Enviada em 29/08/2019

Na série “The Fosters” é retratado os impasses vividos por uma família homoafetiva na tentativa de adotar uma adolescente. Nesse contexto, as matriarcas enfrentam as dificuldades na adoção da Callie, uma garota com um passado doloroso, e que além disso, é vítima de uma sistema de adoção falho. Fora da ficção, é fato que a realidade apresentada pela série pode ser relacionada com as barreiras existentes no sistema adotivo brasileiro, no qual evidencia-se o preconceito na fila de adoção e a existência de um perfil específico por parte de quem está disposto a adotar.

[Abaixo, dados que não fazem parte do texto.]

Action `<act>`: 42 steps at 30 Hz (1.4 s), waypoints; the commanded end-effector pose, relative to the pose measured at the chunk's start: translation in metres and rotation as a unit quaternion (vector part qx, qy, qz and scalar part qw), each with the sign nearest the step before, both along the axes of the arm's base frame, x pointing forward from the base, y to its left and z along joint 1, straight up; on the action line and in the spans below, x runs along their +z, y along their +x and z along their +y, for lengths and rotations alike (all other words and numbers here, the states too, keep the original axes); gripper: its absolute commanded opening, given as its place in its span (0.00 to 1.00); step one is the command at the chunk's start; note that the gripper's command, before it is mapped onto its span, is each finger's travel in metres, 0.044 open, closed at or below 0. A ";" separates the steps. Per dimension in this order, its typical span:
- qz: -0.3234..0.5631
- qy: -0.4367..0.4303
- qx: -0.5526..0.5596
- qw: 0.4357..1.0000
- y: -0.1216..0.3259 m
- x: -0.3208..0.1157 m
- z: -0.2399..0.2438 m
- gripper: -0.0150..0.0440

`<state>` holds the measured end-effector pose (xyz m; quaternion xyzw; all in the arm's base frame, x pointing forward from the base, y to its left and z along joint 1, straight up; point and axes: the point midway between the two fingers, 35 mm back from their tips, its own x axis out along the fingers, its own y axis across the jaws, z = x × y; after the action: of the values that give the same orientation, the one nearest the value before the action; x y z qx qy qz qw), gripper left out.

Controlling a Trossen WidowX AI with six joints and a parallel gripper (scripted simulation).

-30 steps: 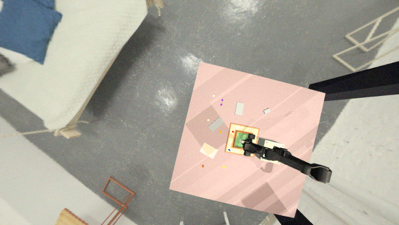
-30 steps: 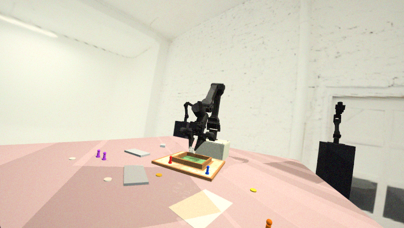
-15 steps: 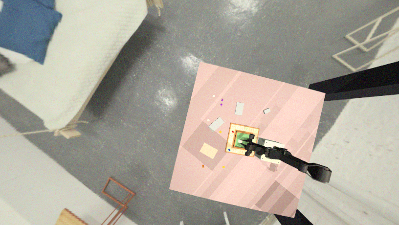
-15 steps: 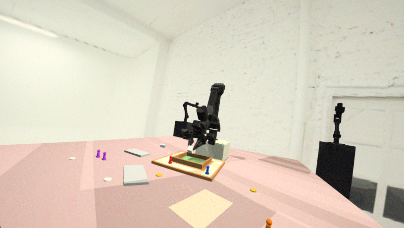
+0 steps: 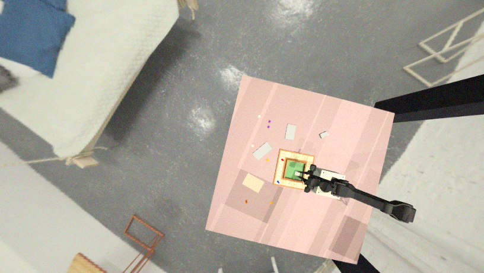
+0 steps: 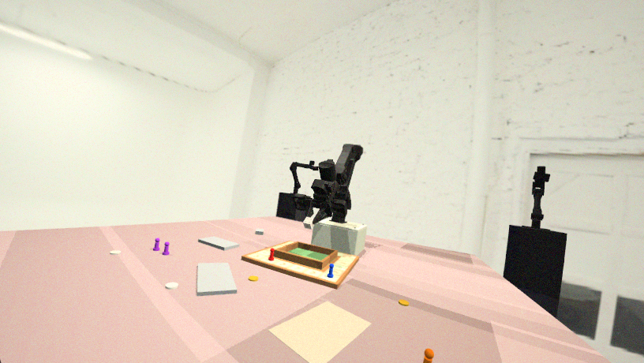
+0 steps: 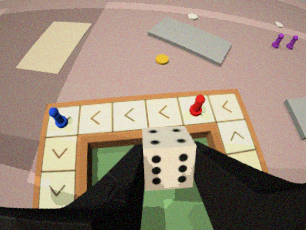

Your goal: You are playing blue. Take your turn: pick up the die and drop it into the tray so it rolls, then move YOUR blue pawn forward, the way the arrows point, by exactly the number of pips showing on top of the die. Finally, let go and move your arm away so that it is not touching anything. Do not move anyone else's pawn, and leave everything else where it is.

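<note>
Where pink tabletop (image 5: 305,220) fills centre-right of the top view: paler and darker bands, set on grey glossy floor (image 5: 190,67). Upper left, white bed (image 5: 95,67) with blue pillow (image 5: 30,34). White brick walls (image 6: 406,90) behind in the exterior view, black pedestal (image 6: 534,266) at right.

Mid-table: wood-framed board (image 5: 293,169) with green tray (image 7: 113,162) inside, white base block (image 6: 338,237) just beside. Gripper (image 7: 169,182) clamped on white die (image 7: 169,155), held above the tray's far edge in the wrist view; six pips on the facing side, four on top, though possibly more hidden by blur. Blue pawn (image 7: 57,116) on corner square at left of the wrist frame; red pawn (image 7: 197,105) on the arrow row, right of centre. Scattered around: grey slabs (image 6: 215,278), cream sheet (image 6: 319,331), yellow disc (image 7: 161,59), two purple pawns (image 6: 161,246), orange pawn (image 6: 428,354) at lower edge.
</note>
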<state>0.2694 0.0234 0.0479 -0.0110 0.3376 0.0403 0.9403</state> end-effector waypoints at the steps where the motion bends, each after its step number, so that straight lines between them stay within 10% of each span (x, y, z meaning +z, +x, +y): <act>1: 0.002 0.000 0.002 1.000 -0.020 0.009 -0.002 0.25; 21: 0.002 0.000 -0.001 1.000 -0.019 0.009 -0.002 0.25; 37: 0.002 -0.001 0.002 1.000 -0.020 0.049 -0.003 0.97; 42: 0.017 -0.002 0.002 1.000 -0.019 0.048 -0.002 1.00</act>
<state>0.2490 0.0203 0.0913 -0.0108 0.3448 0.0394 0.9378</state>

A princípio, de acordo com o Cadastro Nacional de Adoção (CNA),  as pessoas ficam de 3 a 6 anos na fila de adoção, e essa demora é resultante da burocratização envolvida no processo. Além dos pré-requisitos necessários a quem está disposto adotar, há ainda os coadjuvantes desse cenário, como o preconceito, o qual é vivenciado principalmente por famílias homoafetivas ou monoparentais. Logo, torna-se notório que as famílias tradicionais compostas por um casal heteroafetivo tendem a participar de um processo mais ágil. Essa realidade revela como as ações atrópicas, cegas por uma doutrina canônica e tradicional, revertem a verdadeira essência de um núcleo familiar, que a princípio, deve ser regido por amor e empatia, independente de sua formação.

Outrossim, segundo dados do CNA, há seis vezes mais pessoas querendo adotar do que crianças aptas a adoção. Sob esse viés, nota-se a discrepância exposta nos dados, e essa acontece em virtude da existência de um perfil específico, composto por faixa-etária, etnia, gênero e ausência de patologias. Ademais, é evidente que a maioria das crianças e adolescentes não se encaixa no padrão dos adotantes, portanto, faz-se necessário a flexibilização desses perfil formados, para então, facilitar o processo adotivo.

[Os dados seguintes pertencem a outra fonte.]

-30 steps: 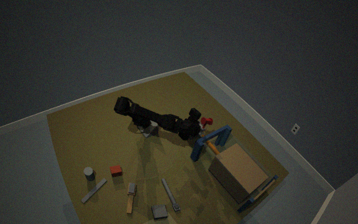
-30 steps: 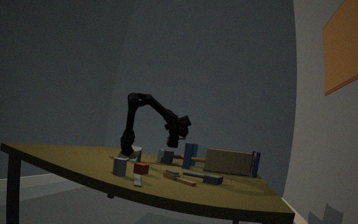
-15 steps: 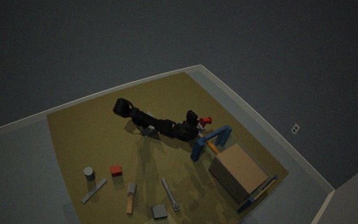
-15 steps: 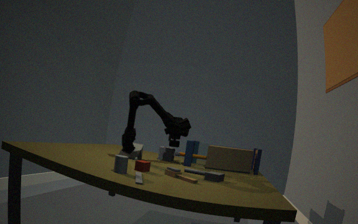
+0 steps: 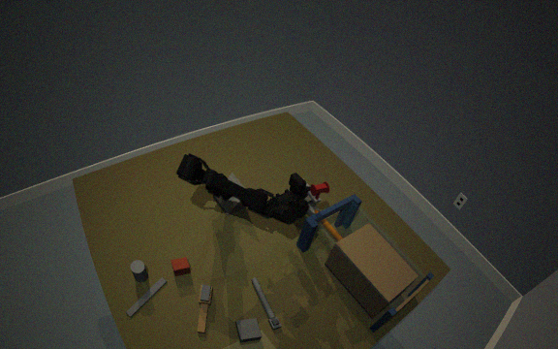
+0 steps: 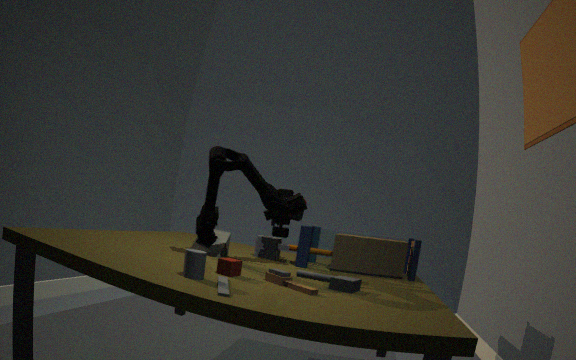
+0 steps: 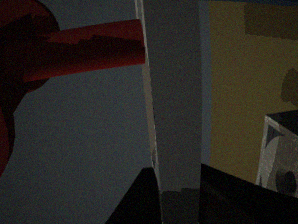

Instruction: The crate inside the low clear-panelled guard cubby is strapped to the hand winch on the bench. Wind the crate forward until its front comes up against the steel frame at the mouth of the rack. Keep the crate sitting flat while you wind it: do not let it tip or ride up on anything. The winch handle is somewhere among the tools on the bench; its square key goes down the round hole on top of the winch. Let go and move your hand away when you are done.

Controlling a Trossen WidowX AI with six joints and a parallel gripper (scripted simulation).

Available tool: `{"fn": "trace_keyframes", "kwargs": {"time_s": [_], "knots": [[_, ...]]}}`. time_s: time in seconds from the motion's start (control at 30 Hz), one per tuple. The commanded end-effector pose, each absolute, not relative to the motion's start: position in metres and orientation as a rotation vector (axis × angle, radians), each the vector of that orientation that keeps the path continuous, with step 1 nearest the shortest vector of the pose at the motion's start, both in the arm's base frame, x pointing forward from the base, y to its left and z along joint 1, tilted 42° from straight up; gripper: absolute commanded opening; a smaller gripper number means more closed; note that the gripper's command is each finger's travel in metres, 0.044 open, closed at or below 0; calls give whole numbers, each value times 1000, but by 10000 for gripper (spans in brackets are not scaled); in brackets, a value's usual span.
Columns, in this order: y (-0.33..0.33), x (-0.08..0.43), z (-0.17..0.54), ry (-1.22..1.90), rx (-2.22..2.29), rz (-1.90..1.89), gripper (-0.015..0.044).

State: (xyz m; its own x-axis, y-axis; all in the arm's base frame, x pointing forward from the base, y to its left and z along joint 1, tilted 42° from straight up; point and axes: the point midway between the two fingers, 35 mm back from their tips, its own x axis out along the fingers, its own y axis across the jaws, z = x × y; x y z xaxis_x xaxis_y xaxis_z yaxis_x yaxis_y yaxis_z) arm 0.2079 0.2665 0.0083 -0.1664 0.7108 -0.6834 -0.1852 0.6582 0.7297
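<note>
My gripper (image 5: 306,190) (image 6: 280,232) (image 7: 169,174) is shut on the grey arm of the winch handle (image 7: 175,100), whose red knob (image 5: 321,188) (image 7: 110,49) sticks out sideways. I hold it above the winch (image 6: 269,248), a grey block that the arm mostly hides in the top view. The square key and the round hole cannot be made out. The tan crate (image 5: 378,262) (image 6: 368,255) sits flat in the cubby, with a gap between its front and the blue steel frame (image 5: 332,210) (image 6: 304,247). An orange strap (image 5: 329,227) (image 6: 321,252) runs through the frame.
A grey can (image 5: 139,270) (image 6: 195,265), a red block (image 5: 180,267) (image 6: 229,266), a flat grey bar (image 5: 146,297), a wooden-handled tool (image 5: 202,317), a grey wrench (image 5: 263,301) and a grey block (image 5: 248,330) (image 6: 345,284) lie away from the winch. Blue posts (image 5: 383,321) stand behind the crate.
</note>
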Motion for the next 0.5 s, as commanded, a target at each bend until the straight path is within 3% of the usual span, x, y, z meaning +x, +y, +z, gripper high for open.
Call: {"fn": "trace_keyframes", "kwargs": {"time_s": [0.0, 0.47], "knots": [[269, 207, 5, 1547, 451, 839, 0], [294, 184, -36, 1546, 455, 842, 0]]}}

Destarte, é imprescindível a tomada de medidas resolutivas ao entrave abordado. Posto isso, concerne ao Estado, mediante ao Conselho Nacional de Justiça, a estruturação de um sistema de adoção que tenha como parte do pré-requisito, a escolha de um lar saudável, composto por pessoas dispostas a acudir e amar veemente essas crianças e adolescentes, independente de sua formação parental, além disso, ao que tange as famílias, necessita-se de um maior maleabilidade sob os perfis desejados, para que esses, abranjam a grande maioria dos menores disponíveis pra adoção, e isso deve ser disseminado por intermédio de campanhas publicitárias que exponham as crianças e jovens por meio de fotos e vídeos, e assim despertem o interesse dos candidatos habilitados. Pois somente assim, haverá um caminho processual humanizado, o qual implicará na diminuição da morosidade envolvida no sistema de adoção brasileiro.